値上げのソフトバンクが仕掛ける「PayPayカード ゴールド」シフト、新プラン移行の障壁になる懸念も:石野純也のMobile Eye(3/3 ページ)
ソフトバンクは新料金プラン「ペイトク2」など3種を発表し、既存プランも7月1日から値上げを行う。値上げの背景には原価高騰があるが、衛星通信対応や海外ローミング無料化などの付加価値で納得感を図る。新プランはPayPayカードゴールド保有者の優遇を鮮明にしており、経済圏への囲い込みを加速させる狙いだ。
強まるゴールドカード推し、契約者獲得は維持できるか?
ネットワーク品質を武器に値上げに踏み切ったソフトバンクだが、新料金プランにはもう1つの狙いがある。それが経済圏との親和性だ。中でも、現在急速に契約数を伸ばし、先行する楽天カードやdカードへのキャッチアップを図るPayPayカードとの連携が強化されている。その特徴は、現行のペイトクとペイトク2を比較すると分かりやすい。
ペイトク無制限では「PayPayカード割」が設けられていたが、その額は187円と少額だった。これに対し、ペイトク2ではPayPayカード割がノーマルカードとゴールドカードに分かれ、前者は330円、後者は550円と割引幅が拡大している。先に述べたように、ペイトク2の基本料である1万538円は値上げ後のペイトク無制限の1万175円よりも高いが、ゴールドカード契約者であれば、割引適用後は同額の9988円になる。
その上で、ペイトク2ではゴールドカードをひも付けている場合、PayPayでの支払いに対して現状の2倍である10%還元を受けられる。上限額は4000円と変わらないものの、より少ない利用でそこに到達可能になる。
既にゴールドカードを契約しているペイトクの契約者には還元率アップやローミングの無料日数が増えるだけでメリットがあるため、「すぐに移られた方がいい」(同)。値上げはしたものの、ゴールドカードを利用すれば、その影響を最小限に抑えられるように設計されているというわけだ。ただし、ペイトク2、テイガク無制限、ミニフィット2では、PayPayカード ゴールドでソフトバンクの通信料を支払った際に還元されるPayPayポイントが、従来の10%から1%に変更される。
一方、ペイトク2はゴールドカードがないとPayPayの還元上限額が3000円まで下がる。ゴールドカードがない利用者がペイトクから移行すると、値上げ幅が大きくなる上に還元額も下がるというわけだ。
「ゴールドカードに寄せたか」という質問に対し、寺尾氏は「はい」とコメント。「通常のカードよりもゴールドカードの方が決済単価も高くなるため、少しゴールドカードに寄せた」とその理由を話す。ゴールドカード獲得の仕掛けは、2025年に導入されたY!mobileのシンプル3でも導入されていたが、それをソフトバンクに拡大し、なおかつPayPay利用時の還元率や還元額と連携させた格好だ。
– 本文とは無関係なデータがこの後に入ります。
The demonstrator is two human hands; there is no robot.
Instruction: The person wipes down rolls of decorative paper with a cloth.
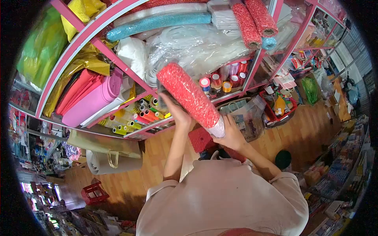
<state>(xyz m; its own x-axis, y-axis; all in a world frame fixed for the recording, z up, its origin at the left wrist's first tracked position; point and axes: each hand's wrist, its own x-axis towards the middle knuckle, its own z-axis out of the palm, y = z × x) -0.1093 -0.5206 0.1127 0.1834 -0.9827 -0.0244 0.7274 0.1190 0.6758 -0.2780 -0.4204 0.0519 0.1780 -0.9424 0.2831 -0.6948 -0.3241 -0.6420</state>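
Note:
A thick roll of red mesh [193, 94] with whitish flecks is held tilted in front of me, its upper end toward the shelves. My left hand [179, 113] supports it from the left side, the fingers partly hidden behind the roll. Around the pale lower end, my right hand [231, 135] is closed. Behind the roll, clear plastic-wrapped material [185, 43] fills a shelf, and ribbon spools [215, 80] stand just to the right of it.
Pink-framed shelves [114, 61] hold a blue roll [161, 24], more red mesh rolls [260, 19] and pink sheets [94, 96]. On the wooden floor are a red stool [94, 192], a white roll [112, 162] and a red crate [281, 112]. Packed shelves [338, 165] line the right.

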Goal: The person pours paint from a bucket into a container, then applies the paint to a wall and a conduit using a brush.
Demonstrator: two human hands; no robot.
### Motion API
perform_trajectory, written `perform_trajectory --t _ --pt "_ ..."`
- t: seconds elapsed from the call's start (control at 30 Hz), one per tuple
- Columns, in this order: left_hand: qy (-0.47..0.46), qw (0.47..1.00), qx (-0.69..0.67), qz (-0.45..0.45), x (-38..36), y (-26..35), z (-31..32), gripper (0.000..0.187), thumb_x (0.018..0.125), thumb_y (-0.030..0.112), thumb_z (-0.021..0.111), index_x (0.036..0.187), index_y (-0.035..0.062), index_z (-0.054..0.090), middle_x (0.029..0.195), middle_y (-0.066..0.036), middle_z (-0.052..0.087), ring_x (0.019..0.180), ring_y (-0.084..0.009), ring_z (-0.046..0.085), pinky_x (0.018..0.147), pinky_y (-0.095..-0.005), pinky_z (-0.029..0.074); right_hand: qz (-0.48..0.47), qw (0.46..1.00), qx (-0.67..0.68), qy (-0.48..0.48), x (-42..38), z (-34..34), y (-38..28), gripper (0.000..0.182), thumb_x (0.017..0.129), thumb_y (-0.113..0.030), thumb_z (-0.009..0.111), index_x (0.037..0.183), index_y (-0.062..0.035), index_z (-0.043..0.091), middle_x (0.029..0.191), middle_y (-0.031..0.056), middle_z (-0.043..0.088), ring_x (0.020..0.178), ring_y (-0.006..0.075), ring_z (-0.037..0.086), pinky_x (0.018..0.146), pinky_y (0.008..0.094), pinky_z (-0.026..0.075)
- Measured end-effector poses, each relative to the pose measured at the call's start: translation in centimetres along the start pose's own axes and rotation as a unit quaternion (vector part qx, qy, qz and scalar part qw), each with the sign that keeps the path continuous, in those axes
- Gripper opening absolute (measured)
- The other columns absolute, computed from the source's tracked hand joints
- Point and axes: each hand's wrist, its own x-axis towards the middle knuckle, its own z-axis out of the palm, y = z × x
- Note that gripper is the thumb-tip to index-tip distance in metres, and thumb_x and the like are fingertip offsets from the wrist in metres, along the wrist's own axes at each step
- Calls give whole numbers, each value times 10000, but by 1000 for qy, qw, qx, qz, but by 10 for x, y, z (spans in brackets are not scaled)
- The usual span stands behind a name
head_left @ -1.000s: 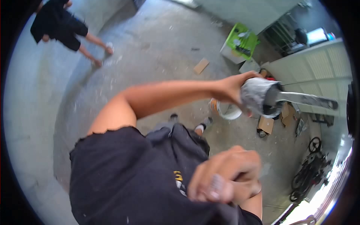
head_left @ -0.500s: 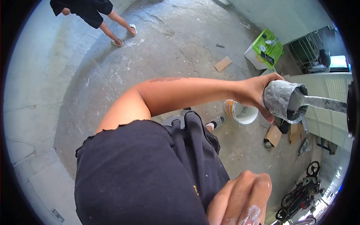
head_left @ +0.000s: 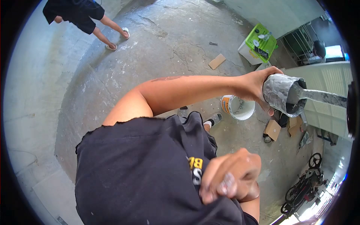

ただ、既存のペイトクやメリハリ無制限+のユーザーが、ゴールドカードを作ってまで料金プランを変更するかは未知数といえる。料金プランの導入に合わせ、年間100万円の利用で1万1000ポイント還元を受けられる新たな特典でゴールドカード契約のハードルは下げるものの、既存のペイトク利用者がペイトク2のために契約するメリットは少ない。還元率は10%に上がるが上限額自体は変わらないため、PayPayでの決済額が大きいペイトクユーザーにとっての大きな差が海外ローミングの無料日数の違いにとどまるからだ。
新料金プランが導入される6月2日に合わせ、PayPayカードもゴールドカードの特典を変更する。年間1000万円以上の決済で年会費相当の1万1000ポイントを還元するが、新料金プランでは通信料の10%還元が1%に下がる
寺尾氏が「(現行のペイトク利用者は料金プランを)ステイしてもそれほど問題はない」(同)と語るように、移行が進まない可能性もある。2023年のサービス開始から約2年半で200万契約を突破したペイトクは、ソフトバンクブランドの契約者を増やす起爆剤にもなっていた。新たに加わるゴールドカードという条件は、経済圏拡大の効果がある一方で、ユーザー獲得の勢いを落とすもろ刃の剣になってしまうかもしれない。